We saw a little dog in a baby stroller being pushed around the Carefree gardens. Jim’s sister makes and sells dog clothes on Etsy. She donates them to the “Amish Puppy Mills of Kentucky”. Quite an image! We truly have gone to the dogs.

We are now parked by Local Jonny’s sitting in the rain enjoying a to-go coffee, waiting for a horse or two to wander by. As one approaches the metal buffalo herd on Schoolhouse Road, we anticipate some type of reaction by the horse. There was none. Horses are no fools. We were. Don wants a buffalo or two for his front yard. He wonders if it might deter javelinas. (It’s not clear if he’s serious about this.)

His neighbor has a giant metal buffalo in his yard, and there haven’t been any javelinas over there for a long time. They say only mountain lions deter javelinas. Any metal ones out there?

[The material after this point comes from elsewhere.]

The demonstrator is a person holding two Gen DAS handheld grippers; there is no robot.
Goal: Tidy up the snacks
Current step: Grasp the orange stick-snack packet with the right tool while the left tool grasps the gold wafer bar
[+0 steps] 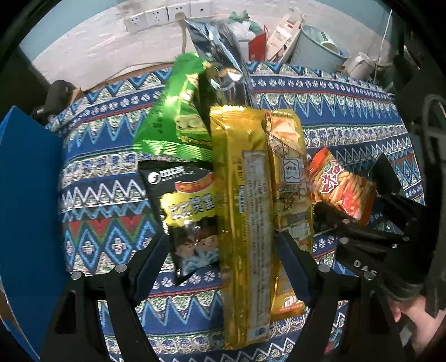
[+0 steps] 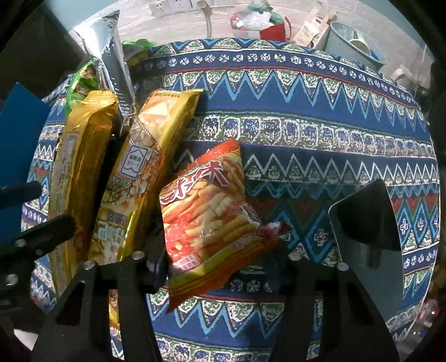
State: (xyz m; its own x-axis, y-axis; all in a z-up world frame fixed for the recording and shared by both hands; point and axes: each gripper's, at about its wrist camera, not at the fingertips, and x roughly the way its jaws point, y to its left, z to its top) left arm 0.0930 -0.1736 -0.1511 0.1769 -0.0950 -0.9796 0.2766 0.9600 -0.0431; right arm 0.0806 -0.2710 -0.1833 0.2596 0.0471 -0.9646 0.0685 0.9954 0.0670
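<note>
Several snack packs lie on a patterned cloth. My left gripper points down, open, and straddles a long gold packet. A black and yellow bag lies by its left finger and a yellow peanut packet by its right finger. Behind them stand a green bag and a dark foil bag. My right gripper is shut on a red bag of snack sticks, with pads pressing both its sides. In the left wrist view the right gripper holds the red bag.
A blue panel stands at the cloth's left edge. A dark glossy flat object sits right of the red bag. Past the far edge are a pale blue bin, a red bag and wall sockets. A person's hand shows low right.
</note>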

Speaking of coffee, Don recently sent himself on assignment to Flagstaff, where he visited a restaurant that’s getting a lot of attention lately – Forêt Flg – to see what they’re doing with coffee. He gave no reason for choosing that destination, but as he reports, their coffee drinks are, well, creative – from quirky to extreme. We’ve been noting some of Starbucks’s quirky coffee drinks, such as the Pistachio Latte, the Hazelnut Oat Milk Shaken Espresso, not to mention a new drink, originally from Sicily, that has oat milk and olive oil in addition to espresso. Olive oil? Really. Cactus Jack drinks his coffee black. So does Big Earl.

Forêt has strong roots in French cooking, so Don, knowing very little about French cooking, figures that oat milk and olive oil must have migrated north from Sicily as things to put in coffee.

We are not sure why. He ordered an Americano (not to-go) and found it to be good (bon). He says he wanted to sit for a while in this atmosphere of young people, sun shining outside, snow on the ground (temp coming up from around 11 degrees), and study the coffee menu. Ingredients in The Toff: Oat milk, toffee, sea salt; Espresso Sunrise: Fresh squeezed orange juice, sea salt. (OK, maybe the salt thing we noted in our last article relating to tea has caught on.) Don’s favorite (actually a coffee dessert) was Affogato with Pizzicletta Olive Oil Gelato.

Enough! Jim does not drink what he cannot pronounce. We’ll be watching the invasion of olive oil and sea salt in coffee.